The whole listing needs to be restated word for word.
============
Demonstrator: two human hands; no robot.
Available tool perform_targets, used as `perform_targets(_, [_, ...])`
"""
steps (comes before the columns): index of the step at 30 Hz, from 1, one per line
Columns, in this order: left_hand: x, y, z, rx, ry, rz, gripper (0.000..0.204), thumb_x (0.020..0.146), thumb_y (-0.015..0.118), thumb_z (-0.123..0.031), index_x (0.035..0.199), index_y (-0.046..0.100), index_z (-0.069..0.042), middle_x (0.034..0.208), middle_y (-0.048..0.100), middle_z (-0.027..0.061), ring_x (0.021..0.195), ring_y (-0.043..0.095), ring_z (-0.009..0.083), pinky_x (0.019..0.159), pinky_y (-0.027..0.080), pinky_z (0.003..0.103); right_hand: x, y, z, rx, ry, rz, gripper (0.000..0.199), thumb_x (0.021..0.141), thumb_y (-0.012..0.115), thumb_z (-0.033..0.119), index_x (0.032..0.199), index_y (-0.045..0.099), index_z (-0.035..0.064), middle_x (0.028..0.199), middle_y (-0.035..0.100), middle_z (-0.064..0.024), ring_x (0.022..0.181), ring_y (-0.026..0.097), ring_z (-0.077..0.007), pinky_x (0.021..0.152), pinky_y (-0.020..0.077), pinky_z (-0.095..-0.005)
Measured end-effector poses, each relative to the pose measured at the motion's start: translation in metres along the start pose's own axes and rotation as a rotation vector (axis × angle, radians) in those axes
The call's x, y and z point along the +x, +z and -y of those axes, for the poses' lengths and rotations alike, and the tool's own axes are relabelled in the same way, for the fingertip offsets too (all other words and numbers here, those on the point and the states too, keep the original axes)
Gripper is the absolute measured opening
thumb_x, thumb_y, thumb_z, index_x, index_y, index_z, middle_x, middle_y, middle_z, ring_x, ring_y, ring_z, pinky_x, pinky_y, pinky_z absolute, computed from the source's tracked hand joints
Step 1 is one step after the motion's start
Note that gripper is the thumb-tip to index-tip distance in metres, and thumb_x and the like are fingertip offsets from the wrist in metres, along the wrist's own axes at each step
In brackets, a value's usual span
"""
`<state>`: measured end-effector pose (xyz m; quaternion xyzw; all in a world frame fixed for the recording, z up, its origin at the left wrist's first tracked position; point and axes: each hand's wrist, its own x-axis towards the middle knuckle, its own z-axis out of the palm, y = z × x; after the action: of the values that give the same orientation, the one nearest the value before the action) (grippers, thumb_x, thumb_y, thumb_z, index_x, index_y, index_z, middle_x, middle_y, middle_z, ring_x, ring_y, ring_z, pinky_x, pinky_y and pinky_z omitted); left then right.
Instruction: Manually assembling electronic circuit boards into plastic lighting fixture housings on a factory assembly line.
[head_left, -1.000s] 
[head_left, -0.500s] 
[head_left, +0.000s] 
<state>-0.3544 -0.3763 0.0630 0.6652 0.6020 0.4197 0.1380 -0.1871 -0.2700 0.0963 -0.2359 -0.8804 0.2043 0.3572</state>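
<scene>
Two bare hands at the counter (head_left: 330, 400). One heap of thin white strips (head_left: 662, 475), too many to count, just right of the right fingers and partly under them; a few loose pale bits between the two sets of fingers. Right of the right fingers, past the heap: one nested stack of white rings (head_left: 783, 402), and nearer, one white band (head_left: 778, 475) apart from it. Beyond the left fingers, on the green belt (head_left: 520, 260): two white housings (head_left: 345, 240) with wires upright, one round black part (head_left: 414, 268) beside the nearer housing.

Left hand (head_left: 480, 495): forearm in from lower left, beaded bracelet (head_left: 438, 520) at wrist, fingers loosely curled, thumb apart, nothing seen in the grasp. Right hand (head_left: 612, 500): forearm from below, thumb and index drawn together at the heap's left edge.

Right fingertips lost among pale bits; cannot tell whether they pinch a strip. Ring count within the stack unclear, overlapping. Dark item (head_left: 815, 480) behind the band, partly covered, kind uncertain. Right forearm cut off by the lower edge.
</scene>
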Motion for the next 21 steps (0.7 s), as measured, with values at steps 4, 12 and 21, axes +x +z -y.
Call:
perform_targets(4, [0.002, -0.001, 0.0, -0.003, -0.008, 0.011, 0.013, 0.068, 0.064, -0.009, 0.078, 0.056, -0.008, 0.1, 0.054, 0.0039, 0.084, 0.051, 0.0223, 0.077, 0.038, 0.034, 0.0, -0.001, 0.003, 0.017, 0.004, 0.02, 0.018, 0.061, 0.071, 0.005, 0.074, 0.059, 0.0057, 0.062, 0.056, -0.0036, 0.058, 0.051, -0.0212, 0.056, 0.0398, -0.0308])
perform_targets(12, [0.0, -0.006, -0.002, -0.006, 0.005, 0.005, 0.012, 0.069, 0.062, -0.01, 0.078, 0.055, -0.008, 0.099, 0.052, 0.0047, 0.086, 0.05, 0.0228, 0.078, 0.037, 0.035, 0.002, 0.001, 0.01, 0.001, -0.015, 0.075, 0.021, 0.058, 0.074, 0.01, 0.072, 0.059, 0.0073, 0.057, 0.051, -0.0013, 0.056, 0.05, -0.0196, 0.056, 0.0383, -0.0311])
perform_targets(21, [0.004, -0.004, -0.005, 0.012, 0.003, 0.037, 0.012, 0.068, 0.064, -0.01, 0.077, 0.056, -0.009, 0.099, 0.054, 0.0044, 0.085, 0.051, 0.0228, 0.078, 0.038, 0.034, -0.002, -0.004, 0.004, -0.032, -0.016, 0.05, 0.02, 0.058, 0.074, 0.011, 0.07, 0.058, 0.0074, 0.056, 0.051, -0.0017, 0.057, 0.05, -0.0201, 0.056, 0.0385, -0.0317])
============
▶ _TASK RESULT_:
Demonstrator: two human hands; no robot.
Available tool perform_targets, used as `perform_targets(_, [_, ...])`
"""
steps (comes before the columns): index of the step at 30 Hz, from 1, one per line
Columns, in this order: left_hand: x, y, z, rx, ry, rz, gripper (0.000..0.204), thumb_x (0.020..0.146), thumb_y (-0.015..0.118), thumb_z (-0.123..0.031), index_x (0.035..0.199), index_y (-0.046..0.100), index_z (-0.069..0.042), middle_x (0.034..0.208), middle_y (-0.048..0.100), middle_z (-0.027..0.061), ring_x (0.021..0.195), ring_y (-0.043..0.095), ring_z (-0.009..0.083), pinky_x (0.019..0.159), pinky_y (-0.027..0.080), pinky_z (0.003..0.103); right_hand: x, y, z, rx, ry, rz, gripper (0.000..0.199), thumb_x (0.021..0.141), thumb_y (-0.012..0.115), thumb_z (-0.033..0.119), index_x (0.032..0.199), index_y (-0.045..0.099), index_z (-0.035..0.064), middle_x (0.028..0.199), middle_y (-0.035..0.100), middle_z (-0.064..0.024), ring_x (0.022..0.181), ring_y (-0.026..0.097), ring_z (-0.077..0.007), pinky_x (0.021..0.152), pinky_y (-0.020..0.077), pinky_z (-0.095..-0.005)
Measured end-effector poses, each relative to the pose measured at the motion's start: translation in metres along the start pose's own axes and rotation as a rotation vector (axis × angle, radians) in those axes
The call's x, y and z point along the +x, +z and -y of those axes, for the poses' lengths and rotations alike, and the tool's own axes are relabelled in the same way, for the fingertip offsets too (all other words and numbers here, those on the point and the states too, keep the original axes)
Gripper is the absolute measured opening
thumb_x, thumb_y, thumb_z, index_x, index_y, index_z, middle_x, middle_y, middle_z, ring_x, ring_y, ring_z, pinky_x, pinky_y, pinky_z absolute, computed from the source's tracked hand joints
Step 1 is one step after the motion's start
Note that gripper is the thumb-tip to index-tip distance in metres, and thumb_x and the like are fingertip offsets from the wrist in metres, along the wrist's own axes at each step
In brackets, a value's usual span
"""
`<state>`: measured end-effector pose (xyz m; quaternion xyzw; all in a world frame fixed for the recording, z up, its origin at the left wrist's first tracked position; point and axes: each hand's wrist, its own x-axis towards the middle knuckle, its own z-axis out of the palm, y = z × x; after the action: of the values that give the same orientation, the one nearest the value before the action) (grippers, thumb_x, thumb_y, thumb_z, index_x, index_y, index_z, middle_x, middle_y, middle_z, ring_x, ring_y, ring_z, pinky_x, pinky_y and pinky_z omitted); left then right.
Instruction: Manually assembling electronic circuit boards into plastic lighting fixture housings on a factory assembly line.
[head_left, -1.000s] 
[head_left, -0.500s] 
[head_left, +0.000s] 
<state>-0.3544 -0.3763 0.0630 0.6652 0.6020 0.4197 0.1380 -0.1871 -0.2700 0.0963 -0.2359 -0.8804 0.2043 0.3572</state>
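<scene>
Two bare hands at the counter (head_left: 330, 400). One heap of thin white strips (head_left: 662, 475), too many to count, just right of the right fingers and partly under them; a few loose pale bits between the two sets of fingers. Right of the right fingers, past the heap: one nested stack of white rings (head_left: 783, 402), and nearer, one white band (head_left: 778, 475) apart from it. Beyond the left fingers, on the green belt (head_left: 520, 260): two white housings (head_left: 345, 240) with wires upright, one round black part (head_left: 414, 268) beside the nearer housing.

Left hand (head_left: 480, 495): forearm in from lower left, beaded bracelet (head_left: 438, 520) at wrist, fingers loosely curled, thumb apart, nothing seen in the grasp. Right hand (head_left: 612, 500): forearm from below, thumb and index drawn together at the heap's left edge.

Right fingertips lost among pale bits; cannot tell whether they pinch a strip. Ring count within the stack unclear, overlapping. Dark item (head_left: 815, 480) behind the band, partly covered, kind uncertain. Right forearm cut off by the lower edge.
</scene>
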Motion for the next 21 steps (0.7 s), as measured, with values at steps 4, 12 and 21, axes +x +z -y.
Call:
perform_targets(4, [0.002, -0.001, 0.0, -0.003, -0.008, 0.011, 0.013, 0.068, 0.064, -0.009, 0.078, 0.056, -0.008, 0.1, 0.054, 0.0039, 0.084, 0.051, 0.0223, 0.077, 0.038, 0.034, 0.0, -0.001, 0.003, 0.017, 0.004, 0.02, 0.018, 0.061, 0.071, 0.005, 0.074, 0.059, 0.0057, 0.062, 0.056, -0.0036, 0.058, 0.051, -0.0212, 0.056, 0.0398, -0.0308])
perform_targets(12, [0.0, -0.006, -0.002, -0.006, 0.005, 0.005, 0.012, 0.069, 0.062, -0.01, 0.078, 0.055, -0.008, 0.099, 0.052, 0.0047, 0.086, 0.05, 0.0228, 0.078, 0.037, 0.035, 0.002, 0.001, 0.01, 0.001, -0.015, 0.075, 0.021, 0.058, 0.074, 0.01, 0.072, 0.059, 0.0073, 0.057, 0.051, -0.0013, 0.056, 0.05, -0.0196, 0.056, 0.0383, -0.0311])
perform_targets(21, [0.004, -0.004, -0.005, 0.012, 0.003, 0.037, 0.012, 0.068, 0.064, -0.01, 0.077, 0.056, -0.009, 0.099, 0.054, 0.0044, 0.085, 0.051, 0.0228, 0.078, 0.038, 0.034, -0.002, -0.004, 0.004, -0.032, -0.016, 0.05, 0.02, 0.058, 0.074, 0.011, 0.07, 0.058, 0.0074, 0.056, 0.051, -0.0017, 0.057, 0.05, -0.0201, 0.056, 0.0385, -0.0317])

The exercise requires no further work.